» **How to complete this task**:
The reply is to contain the full listing, repeated exactly, with pictures left out.

++++++++

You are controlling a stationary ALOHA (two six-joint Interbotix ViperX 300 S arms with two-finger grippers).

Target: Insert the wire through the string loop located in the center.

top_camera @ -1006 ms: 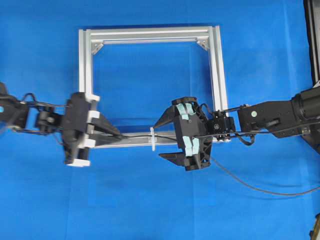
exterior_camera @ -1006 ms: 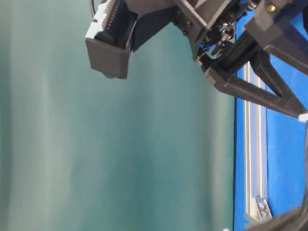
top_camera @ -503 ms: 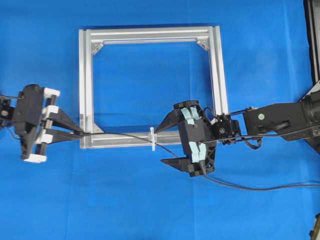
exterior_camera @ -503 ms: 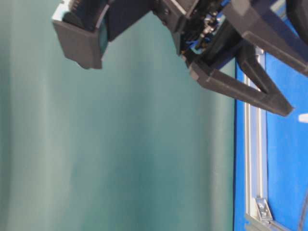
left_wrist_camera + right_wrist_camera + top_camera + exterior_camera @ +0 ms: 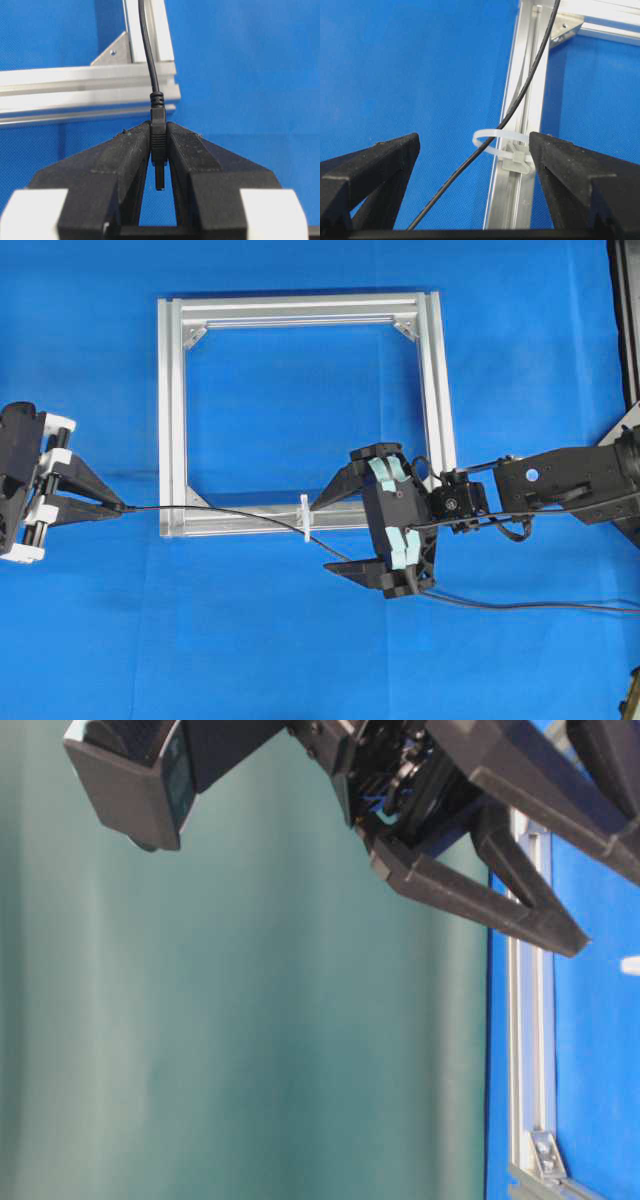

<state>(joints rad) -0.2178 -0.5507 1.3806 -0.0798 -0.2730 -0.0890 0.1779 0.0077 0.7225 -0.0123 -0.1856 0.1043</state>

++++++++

» **Written solution**:
You are controlling a stationary ALOHA (two six-joint Interbotix ViperX 300 S arms with two-finger grippers).

Target: Insert the wire through the string loop located in the center.

top_camera @ -1006 ms: 
exterior_camera @ -1006 ms: 
top_camera @ -503 ms: 
exterior_camera @ -503 ms: 
left_wrist_camera + right_wrist_camera + top_camera + exterior_camera @ +0 ms: 

<state>(joints rad) -0.2178 -0.5507 1.3806 -0.0798 -0.2730 -0.0890 0.1779 0.0077 0.7225 -0.0123 -0.1856 0.1043</state>

With this, the exercise is done.